• Exercise requirements: When you write out the records, keep every line exactly as it is.

• Given entries:

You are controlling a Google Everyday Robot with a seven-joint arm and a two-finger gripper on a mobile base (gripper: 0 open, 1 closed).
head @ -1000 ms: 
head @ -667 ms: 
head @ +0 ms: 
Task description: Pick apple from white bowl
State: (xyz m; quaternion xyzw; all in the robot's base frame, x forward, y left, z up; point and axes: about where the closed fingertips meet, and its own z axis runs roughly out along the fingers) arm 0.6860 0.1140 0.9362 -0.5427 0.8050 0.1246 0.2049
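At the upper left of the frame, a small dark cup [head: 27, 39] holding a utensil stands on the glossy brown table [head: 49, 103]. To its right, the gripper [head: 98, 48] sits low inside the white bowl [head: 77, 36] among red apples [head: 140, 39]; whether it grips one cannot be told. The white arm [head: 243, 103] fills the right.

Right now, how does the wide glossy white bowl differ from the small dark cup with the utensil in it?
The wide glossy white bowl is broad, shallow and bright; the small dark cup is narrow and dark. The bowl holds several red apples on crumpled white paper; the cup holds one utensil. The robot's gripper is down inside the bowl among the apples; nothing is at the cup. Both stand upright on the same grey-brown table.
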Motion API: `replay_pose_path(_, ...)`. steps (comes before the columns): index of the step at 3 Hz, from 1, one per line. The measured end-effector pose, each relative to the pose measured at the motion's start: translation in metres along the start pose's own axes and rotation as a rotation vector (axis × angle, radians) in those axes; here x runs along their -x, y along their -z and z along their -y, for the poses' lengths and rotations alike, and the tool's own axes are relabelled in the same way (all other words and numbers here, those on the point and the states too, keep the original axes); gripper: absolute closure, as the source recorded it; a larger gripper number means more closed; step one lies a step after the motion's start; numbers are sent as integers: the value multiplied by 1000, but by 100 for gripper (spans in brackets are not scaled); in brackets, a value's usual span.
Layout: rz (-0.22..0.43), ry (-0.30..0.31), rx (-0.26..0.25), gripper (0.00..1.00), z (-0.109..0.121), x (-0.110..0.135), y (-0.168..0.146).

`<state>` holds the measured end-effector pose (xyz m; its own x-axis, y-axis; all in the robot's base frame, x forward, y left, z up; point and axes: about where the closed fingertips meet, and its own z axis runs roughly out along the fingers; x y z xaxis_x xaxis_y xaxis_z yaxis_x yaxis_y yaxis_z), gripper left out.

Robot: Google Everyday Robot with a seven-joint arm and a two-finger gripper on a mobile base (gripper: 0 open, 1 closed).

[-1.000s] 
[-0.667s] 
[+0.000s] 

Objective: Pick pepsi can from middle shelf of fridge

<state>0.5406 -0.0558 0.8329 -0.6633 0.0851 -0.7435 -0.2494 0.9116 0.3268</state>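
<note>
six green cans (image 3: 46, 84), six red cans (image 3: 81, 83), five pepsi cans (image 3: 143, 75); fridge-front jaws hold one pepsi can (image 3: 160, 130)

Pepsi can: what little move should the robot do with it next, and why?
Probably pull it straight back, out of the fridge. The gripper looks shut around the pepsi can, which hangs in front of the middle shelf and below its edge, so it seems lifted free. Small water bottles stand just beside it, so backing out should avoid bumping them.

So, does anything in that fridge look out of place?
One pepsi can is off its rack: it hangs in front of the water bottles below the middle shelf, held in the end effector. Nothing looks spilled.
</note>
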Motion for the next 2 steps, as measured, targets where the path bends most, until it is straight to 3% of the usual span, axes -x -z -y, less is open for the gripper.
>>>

• Result of the exercise:
You are controlling a Google Everyday Robot with a seven-joint arm and a two-finger gripper on a mobile base (gripper: 0 open, 1 closed).
head @ -1000 ms: 
head @ -667 ms: 
head @ +0 ms: 
Task description: Pick apple from white bowl
State: (xyz m; quaternion xyzw; all in the robot's base frame, x forward, y left, z up; point and axes: about where the closed fingertips meet, and its own z axis runs roughly out along the fingers) arm 0.6860 0.1140 0.9362 -0.5427 0.8050 0.1246 0.2049
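At the upper left of the frame, a small dark cup [head: 27, 39] holding a utensil stands on the glossy brown table [head: 49, 103]. To its right, the gripper [head: 98, 48] sits low inside the white bowl [head: 77, 36] among red apples [head: 140, 39]; whether it grips one cannot be told. The white arm [head: 243, 103] fills the right.

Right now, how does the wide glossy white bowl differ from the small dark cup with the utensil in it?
The wide glossy white bowl is broad, shallow and bright; the small dark cup is narrow and dark. The bowl holds several red apples on crumpled white paper; the cup holds one utensil. The robot's gripper is down inside the bowl among the apples; nothing is at the cup. Both stand upright on the same grey-brown table.
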Motion API: `replay_pose_path(_, ...)`. steps (comes before the columns): index of the step at 3 Hz, from 1, one per line. The measured end-effector pose, each relative to the pose measured at the motion's start: translation in metres along the start pose's own axes and rotation as a rotation vector (axis × angle, radians) in those axes; here x runs along their -x, y along their -z and z along their -y, for the poses' lengths and rotations alike, and the tool's own axes are relabelled in the same way (all other words and numbers here, those on the point and the states too, keep the original axes); gripper: absolute closure, as the source recorded it; a larger gripper number means more closed; step one lies a step after the motion's start; numbers are sent as integers: the value multiplied by 1000, but by 100 for gripper (spans in brackets are not scaled); in brackets, a value's usual span.
Layout: rz (-0.22..0.43), ry (-0.30..0.31), rx (-0.26..0.25), gripper (0.00..1.00), z (-0.109..0.121), x (-0.110..0.135), y (-0.168..0.146).

`<state>` holds the measured end-effector pose (xyz m; its own x-axis, y-axis; all in the robot's base frame, x forward, y left, z up; point and axes: about where the closed fingertips meet, and its own z axis runs roughly out along the fingers; x y z xaxis_x xaxis_y xaxis_z yaxis_x yaxis_y yaxis_z), gripper left out.

Robot: Google Everyday Robot with a seven-joint arm and a two-finger gripper on a mobile base (gripper: 0 open, 1 closed).

[-1.000s] 
[-0.667s] 
[+0.000s] 

Objective: Pick pepsi can from middle shelf of fridge

<state>0.5406 -0.0558 0.8329 -0.6633 0.0851 -0.7435 -0.2494 0.9116 0.3268</state>
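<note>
six green cans (image 3: 46, 84), six red cans (image 3: 81, 83), five pepsi cans (image 3: 143, 75); fridge-front jaws hold one pepsi can (image 3: 160, 130)

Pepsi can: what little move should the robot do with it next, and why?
Probably pull it straight back, out of the fridge. The gripper looks shut around the pepsi can, which hangs in front of the middle shelf and below its edge, so it seems lifted free. Small water bottles stand just beside it, so backing out should avoid bumping them.

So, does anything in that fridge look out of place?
One pepsi can is off its rack: it hangs in front of the water bottles below the middle shelf, held in the end effector. Nothing looks spilled.
</note>
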Motion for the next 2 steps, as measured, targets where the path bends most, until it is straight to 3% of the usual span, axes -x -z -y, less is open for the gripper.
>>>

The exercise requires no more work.